革新機構、シャープ出資で詰めの協議 年度内の最終合意目指す

2016.1.29 21:10

取材に応じる産業革新機構の浜辺哲也専務=29日夜、東京都千代田区

取材に応じる産業革新機構の浜辺哲也専務=29日夜、東京都千代田区【拡大】

 経営再建中のシャープをめぐり、官民ファンドの産業革新機構は29日、外部有識者を含めた意思決定機関の「産業革新委員会」を都内で開き、具体的な出資案について詰めの協議をした。主力取引銀行とも調整を急ぎ、年度内の最終合意を目指す。

 革新機構の案では、シャープの株式の過半数を3千億円規模の出資で取得し、経営権を握る。業績不振の主因となってきた液晶事業は本体から切り離して、将来は機構が大株主となっている中小型液晶大手ジャパンディスプレイ(JDI)と統合させて競争力を高める。冷蔵庫や洗濯機など「白物家電」事業は、東芝の同事業との統合を目指す。

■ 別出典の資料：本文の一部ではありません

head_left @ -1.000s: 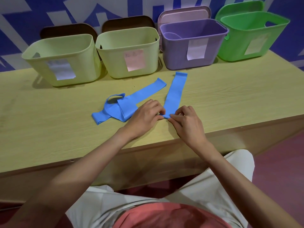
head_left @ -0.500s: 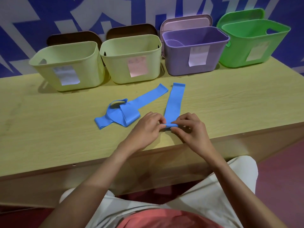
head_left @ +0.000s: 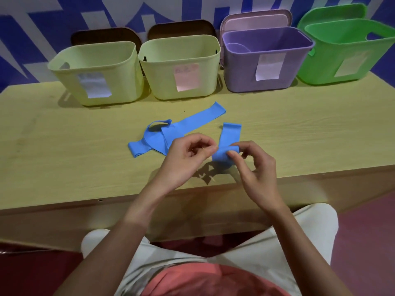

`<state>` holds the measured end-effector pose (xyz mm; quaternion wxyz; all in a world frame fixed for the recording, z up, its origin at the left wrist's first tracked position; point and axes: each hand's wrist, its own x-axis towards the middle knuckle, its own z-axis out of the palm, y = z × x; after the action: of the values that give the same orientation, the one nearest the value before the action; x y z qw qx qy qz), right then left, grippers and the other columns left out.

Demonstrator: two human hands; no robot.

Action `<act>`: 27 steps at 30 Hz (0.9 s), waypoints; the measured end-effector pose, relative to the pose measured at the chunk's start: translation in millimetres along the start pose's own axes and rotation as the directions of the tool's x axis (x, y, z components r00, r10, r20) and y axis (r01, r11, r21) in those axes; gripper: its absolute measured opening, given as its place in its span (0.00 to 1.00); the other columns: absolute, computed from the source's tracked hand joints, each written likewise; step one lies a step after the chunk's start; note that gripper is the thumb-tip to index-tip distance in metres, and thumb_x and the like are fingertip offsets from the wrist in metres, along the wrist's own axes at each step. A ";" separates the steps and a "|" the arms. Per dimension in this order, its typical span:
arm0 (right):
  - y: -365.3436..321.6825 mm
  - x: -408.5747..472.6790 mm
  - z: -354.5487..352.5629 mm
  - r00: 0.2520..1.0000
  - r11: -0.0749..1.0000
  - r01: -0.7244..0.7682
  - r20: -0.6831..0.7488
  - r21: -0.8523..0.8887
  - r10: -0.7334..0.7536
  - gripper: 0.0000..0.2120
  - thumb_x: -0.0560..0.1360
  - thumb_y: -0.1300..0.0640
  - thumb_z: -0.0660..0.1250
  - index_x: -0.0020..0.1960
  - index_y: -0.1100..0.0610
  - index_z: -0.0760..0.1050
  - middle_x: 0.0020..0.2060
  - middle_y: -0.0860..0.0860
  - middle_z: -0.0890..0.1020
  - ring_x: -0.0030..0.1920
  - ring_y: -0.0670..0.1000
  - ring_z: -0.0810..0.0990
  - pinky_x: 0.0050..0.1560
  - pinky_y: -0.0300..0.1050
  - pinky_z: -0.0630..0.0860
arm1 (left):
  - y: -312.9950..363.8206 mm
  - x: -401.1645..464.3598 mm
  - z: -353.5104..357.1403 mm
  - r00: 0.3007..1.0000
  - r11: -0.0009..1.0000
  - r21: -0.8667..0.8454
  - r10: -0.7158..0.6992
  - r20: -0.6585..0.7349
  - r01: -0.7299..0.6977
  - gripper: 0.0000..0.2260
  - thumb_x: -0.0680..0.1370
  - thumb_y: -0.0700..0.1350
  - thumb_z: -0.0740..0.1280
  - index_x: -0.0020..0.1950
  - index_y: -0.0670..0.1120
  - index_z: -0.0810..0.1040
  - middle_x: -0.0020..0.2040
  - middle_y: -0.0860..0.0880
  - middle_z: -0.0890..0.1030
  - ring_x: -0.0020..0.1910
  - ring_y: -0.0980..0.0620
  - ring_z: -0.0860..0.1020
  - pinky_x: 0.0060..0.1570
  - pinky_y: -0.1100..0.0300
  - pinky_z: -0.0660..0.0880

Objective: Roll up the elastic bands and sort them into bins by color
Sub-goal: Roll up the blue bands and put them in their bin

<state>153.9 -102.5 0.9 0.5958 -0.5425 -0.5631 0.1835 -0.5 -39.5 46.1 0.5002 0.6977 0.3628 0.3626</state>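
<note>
A blue elastic band (head_left: pixel 228 139) is partly rolled at its near end, and both hands hold that roll just above the table. My left hand (head_left: pixel 188 159) pinches the roll's left side with curled fingers. My right hand (head_left: pixel 254 167) pinches its right side between thumb and fingers. The band's free end points away toward the bins. A second blue band (head_left: pixel 171 133) lies loose and tangled on the table to the left of my hands.
Several bins line the far edge of the yellow table (head_left: pixel 299 135): two pale yellow bins (head_left: pixel 96 71) (head_left: pixel 181 67), a purple bin (head_left: pixel 267 58) and a green bin (head_left: pixel 346 52), each with a paper label. The table's front edge runs just below my hands.
The roll has grown and the flat part of the band has shortened toward me. Both hands have lifted the rolled end slightly off the table.
</note>
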 end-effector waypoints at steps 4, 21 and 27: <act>-18.1 7.3 3.4 0.999 0.998 0.040 -0.014 0.038 -0.040 0.03 0.78 0.62 0.65 0.46 0.56 0.75 0.38 0.44 0.78 0.39 0.41 0.75 0.44 0.30 0.68 | 11.5 -4.6 3.3 0.986 0.995 0.006 0.104 -0.127 -0.104 0.02 0.73 0.41 0.72 0.43 0.48 0.80 0.37 0.50 0.80 0.35 0.40 0.70 0.39 0.54 0.72; -50.9 15.0 17.4 0.996 0.969 0.083 -0.035 0.231 -0.077 0.05 0.77 0.62 0.66 0.49 0.53 0.73 0.31 0.45 0.79 0.30 0.40 0.74 0.33 0.32 0.67 | 23.8 -18.5 9.3 0.953 0.924 -0.379 -0.076 -0.294 -0.043 0.07 0.73 0.46 0.69 0.43 0.42 0.81 0.34 0.47 0.75 0.34 0.53 0.69 0.35 0.63 0.69; -49.5 12.1 21.5 0.998 0.973 0.060 -0.042 0.221 -0.052 0.11 0.75 0.63 0.68 0.41 0.50 0.69 0.30 0.39 0.76 0.31 0.39 0.75 0.34 0.28 0.66 | 11.2 -21.7 12.0 0.934 0.987 -0.054 0.128 -0.333 -0.154 0.12 0.78 0.47 0.62 0.37 0.42 0.73 0.30 0.56 0.70 0.31 0.58 0.66 0.35 0.66 0.65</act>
<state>119.4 -100.0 44.0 0.6677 -0.4598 -0.5431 0.2186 1.2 -66.2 50.9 0.4327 0.6314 0.3753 0.5228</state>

 みずほ銀行、三菱東京UFJ銀行の両主力行には、3500億円規模の金融支援を要請する。ただ、両行の間には支援に抵抗感も大きい。また、台湾の鴻海(ホンハイ)精密工業が6千億円超の出資や、両行が持つシャープの優先株の買い取りを提案している。

 政府の意向もあり、機構案でシャープ再建が進む可能性は高いが、主力行幹部は先週末、「鴻海案とてんびんにかけている状態だ」と話しており、合意できるかは見通せない。